Resveratrol Susceptibility of Streptococcus pneumoniae and Neisseria meningitidis Strains Isolated in the State of Minas Gerais, Brazil, from 2007 to 2013
Received Date: Oct 29, 2015 / Accepted Date: Nov 19, 2015 / Published Date: Nov 28, 2015
Objective: Evaluation of the in vitro susceptibility to Resveratrol of a bacterial collection representing the S. pneumoniae and N. meningitidis strains prevalent in the Brazilian state of Minas Gerais from 2007 to 2013.
Methods: One reference strain of S. pneumoniae (ATCC 49619), and sixty-three strains (31 S. pneumoniae, and 32 N. meningitidis) isolated from patients with meningitis and available at the certified strains collection of Ezequiel Dias Foundation were tested. The susceptibility to Resveratrol was tested on blood agar containing this drug at eight concentrations ranging from 25 mg/L to 200 mg/L diluted in 0.5% ethanol, and control plates with blood agar with 0.5% ethanol. Pneumococci were also tested for susceptibility to currently available antimicrobials used to treat meningitis using E-test and disc diffusion methods. The association between pneumococcal susceptibility to Resveratrol and to any other antibiotic tested was assessed with chi-square test, and the toxic doses of Resveratrol were determined upon L929 mammalian cells.

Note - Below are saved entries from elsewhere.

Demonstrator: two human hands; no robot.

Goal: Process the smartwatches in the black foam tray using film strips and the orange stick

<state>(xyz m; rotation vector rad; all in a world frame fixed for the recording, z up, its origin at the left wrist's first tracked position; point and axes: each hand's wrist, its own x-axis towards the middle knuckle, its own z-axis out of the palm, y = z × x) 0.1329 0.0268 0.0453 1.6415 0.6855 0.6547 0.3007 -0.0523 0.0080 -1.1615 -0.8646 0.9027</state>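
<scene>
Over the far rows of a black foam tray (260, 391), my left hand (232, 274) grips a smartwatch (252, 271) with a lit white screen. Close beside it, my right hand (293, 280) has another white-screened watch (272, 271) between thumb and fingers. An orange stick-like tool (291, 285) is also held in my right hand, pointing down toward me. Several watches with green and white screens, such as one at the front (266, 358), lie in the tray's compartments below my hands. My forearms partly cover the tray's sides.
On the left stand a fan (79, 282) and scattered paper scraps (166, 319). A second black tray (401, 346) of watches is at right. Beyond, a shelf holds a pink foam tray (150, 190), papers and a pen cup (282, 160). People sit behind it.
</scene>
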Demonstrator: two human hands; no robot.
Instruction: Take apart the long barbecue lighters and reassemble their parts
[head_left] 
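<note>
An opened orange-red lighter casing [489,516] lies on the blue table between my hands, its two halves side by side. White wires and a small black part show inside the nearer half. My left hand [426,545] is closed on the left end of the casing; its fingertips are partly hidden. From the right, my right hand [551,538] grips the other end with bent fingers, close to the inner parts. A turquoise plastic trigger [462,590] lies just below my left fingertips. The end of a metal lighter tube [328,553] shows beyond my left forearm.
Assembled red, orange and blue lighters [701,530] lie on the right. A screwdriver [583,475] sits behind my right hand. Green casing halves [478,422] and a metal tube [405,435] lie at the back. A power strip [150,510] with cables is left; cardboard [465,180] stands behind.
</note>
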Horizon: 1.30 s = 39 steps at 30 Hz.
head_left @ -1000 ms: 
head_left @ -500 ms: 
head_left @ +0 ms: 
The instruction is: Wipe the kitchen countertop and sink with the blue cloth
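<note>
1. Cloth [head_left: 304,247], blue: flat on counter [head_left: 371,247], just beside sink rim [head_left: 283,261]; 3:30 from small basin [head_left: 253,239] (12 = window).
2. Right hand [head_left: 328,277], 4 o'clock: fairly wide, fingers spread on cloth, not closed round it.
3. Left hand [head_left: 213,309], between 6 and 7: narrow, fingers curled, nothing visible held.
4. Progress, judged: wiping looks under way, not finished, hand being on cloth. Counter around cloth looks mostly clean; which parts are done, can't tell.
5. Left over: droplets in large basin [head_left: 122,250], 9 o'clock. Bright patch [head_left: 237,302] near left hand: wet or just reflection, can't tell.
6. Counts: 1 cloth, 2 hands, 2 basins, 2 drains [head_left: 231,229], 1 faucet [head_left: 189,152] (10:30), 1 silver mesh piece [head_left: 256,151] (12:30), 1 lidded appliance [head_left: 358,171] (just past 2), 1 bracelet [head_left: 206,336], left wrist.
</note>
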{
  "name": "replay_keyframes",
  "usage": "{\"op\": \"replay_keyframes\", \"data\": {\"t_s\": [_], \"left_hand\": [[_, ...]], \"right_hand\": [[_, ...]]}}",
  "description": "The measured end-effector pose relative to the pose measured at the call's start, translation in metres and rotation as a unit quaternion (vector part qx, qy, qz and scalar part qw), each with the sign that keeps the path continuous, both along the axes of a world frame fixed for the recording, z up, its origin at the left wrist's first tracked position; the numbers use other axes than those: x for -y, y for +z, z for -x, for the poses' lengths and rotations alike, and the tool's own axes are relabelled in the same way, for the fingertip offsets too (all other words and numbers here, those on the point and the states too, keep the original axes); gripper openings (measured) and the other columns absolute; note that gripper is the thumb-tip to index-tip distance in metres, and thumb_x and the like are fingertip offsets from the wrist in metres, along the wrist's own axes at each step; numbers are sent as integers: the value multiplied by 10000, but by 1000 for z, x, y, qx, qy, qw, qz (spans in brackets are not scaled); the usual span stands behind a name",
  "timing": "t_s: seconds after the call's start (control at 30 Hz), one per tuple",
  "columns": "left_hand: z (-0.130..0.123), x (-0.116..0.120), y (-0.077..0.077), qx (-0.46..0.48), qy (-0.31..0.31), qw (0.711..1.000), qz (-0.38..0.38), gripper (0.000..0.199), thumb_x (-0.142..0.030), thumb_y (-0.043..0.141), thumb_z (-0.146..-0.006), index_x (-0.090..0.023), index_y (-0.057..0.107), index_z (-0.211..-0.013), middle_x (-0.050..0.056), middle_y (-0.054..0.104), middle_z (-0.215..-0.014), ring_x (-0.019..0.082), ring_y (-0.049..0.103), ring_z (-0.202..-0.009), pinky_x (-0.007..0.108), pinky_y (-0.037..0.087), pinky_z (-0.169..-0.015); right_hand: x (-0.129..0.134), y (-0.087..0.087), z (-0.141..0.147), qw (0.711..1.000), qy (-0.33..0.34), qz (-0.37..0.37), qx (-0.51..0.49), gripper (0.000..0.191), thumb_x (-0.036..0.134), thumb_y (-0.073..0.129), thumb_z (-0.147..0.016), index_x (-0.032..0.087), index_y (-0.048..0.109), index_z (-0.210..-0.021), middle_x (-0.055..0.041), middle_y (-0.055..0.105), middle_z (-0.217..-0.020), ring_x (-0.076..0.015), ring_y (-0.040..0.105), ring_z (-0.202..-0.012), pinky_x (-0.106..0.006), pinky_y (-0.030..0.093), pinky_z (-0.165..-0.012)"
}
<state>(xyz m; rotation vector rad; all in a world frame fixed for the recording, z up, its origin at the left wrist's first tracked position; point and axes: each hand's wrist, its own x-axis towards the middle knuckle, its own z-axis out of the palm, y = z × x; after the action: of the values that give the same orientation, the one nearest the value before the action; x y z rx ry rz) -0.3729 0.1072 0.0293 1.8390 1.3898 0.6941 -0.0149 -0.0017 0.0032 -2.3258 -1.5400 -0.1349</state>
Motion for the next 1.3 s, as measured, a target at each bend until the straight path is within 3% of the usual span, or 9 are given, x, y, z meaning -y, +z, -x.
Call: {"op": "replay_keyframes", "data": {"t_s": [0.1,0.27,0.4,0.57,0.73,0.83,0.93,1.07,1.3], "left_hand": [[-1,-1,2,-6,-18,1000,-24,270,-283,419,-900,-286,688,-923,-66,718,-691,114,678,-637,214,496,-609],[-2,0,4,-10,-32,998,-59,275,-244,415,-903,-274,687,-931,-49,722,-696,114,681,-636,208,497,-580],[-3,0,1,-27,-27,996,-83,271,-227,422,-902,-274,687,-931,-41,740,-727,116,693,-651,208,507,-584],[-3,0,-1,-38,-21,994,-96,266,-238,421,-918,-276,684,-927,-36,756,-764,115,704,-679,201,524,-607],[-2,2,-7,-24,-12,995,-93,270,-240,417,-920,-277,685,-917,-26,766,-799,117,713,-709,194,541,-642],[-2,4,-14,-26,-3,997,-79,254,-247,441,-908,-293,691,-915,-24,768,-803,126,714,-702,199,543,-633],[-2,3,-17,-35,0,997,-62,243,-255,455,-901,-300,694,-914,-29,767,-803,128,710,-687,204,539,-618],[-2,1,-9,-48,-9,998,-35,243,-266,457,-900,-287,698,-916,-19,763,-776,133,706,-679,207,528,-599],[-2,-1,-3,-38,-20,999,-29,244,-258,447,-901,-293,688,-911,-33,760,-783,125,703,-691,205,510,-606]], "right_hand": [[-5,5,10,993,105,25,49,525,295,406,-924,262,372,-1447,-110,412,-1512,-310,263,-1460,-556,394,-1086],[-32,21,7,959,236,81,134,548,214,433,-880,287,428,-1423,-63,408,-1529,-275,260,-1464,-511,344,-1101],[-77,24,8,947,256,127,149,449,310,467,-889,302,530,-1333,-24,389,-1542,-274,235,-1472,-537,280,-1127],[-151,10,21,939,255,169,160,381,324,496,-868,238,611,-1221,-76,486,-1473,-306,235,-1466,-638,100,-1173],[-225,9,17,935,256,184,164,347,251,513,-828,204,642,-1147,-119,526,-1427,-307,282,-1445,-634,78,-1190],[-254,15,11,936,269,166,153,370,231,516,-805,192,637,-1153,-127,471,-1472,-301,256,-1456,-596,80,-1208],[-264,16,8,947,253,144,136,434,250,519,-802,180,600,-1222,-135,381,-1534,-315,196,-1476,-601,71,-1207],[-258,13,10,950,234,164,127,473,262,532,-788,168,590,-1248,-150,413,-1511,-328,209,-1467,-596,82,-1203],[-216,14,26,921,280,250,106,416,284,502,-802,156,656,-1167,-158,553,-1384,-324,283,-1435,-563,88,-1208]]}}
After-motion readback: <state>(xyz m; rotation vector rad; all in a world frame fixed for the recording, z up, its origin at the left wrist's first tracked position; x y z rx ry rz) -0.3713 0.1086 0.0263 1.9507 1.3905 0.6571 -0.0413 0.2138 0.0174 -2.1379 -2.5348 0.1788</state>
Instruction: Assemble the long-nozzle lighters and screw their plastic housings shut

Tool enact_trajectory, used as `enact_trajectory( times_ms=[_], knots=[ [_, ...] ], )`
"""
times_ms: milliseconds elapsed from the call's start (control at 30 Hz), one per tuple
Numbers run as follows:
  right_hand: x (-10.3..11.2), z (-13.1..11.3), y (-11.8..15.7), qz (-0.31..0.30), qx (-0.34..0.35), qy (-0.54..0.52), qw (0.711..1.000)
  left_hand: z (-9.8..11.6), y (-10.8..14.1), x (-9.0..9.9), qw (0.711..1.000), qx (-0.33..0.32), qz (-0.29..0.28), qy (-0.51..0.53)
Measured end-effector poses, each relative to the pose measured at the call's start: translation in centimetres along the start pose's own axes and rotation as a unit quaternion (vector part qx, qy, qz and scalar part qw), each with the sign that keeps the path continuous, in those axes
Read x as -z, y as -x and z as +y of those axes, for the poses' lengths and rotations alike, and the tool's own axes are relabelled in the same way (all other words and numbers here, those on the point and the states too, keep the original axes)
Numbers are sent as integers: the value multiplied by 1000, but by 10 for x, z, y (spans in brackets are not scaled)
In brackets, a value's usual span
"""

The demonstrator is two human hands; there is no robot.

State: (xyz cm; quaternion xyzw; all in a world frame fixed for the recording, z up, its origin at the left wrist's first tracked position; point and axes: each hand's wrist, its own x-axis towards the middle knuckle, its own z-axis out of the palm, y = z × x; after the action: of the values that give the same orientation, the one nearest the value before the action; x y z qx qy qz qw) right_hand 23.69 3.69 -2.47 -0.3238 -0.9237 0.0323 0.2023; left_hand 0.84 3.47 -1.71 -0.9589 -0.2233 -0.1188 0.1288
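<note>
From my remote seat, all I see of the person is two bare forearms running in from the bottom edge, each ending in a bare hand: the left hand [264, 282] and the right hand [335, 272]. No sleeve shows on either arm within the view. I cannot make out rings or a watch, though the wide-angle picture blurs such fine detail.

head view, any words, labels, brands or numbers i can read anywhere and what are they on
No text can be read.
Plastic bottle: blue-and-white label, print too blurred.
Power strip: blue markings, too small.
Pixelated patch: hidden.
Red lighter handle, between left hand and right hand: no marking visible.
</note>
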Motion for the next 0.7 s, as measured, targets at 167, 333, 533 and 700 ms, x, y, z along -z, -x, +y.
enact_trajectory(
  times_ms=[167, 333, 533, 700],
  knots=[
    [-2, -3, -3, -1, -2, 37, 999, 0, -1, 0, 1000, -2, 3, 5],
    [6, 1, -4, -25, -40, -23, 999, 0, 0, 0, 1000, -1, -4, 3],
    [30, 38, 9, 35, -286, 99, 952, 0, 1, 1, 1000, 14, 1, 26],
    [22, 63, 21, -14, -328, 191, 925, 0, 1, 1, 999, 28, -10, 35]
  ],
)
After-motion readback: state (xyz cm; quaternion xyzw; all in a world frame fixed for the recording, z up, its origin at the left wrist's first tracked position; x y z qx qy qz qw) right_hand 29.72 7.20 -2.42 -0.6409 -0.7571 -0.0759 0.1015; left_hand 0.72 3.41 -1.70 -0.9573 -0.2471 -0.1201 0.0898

Results: The MIC100 for Resveratrol was 75 mg/L for meningococci (range: 50-75 mg/L), and 200 mg/L for pneumococci (range: 125-200 mg/L). There was no association between pneumococcal susceptibility to Resveratrol and to any currently available antimicrobials tested suggesting different modes of action. However, low selectivity indices (SI) calculated as the ratio between the IC100 in L929 cells and the MIC values were found for meningococci (0.332) and pneumococci (0.125).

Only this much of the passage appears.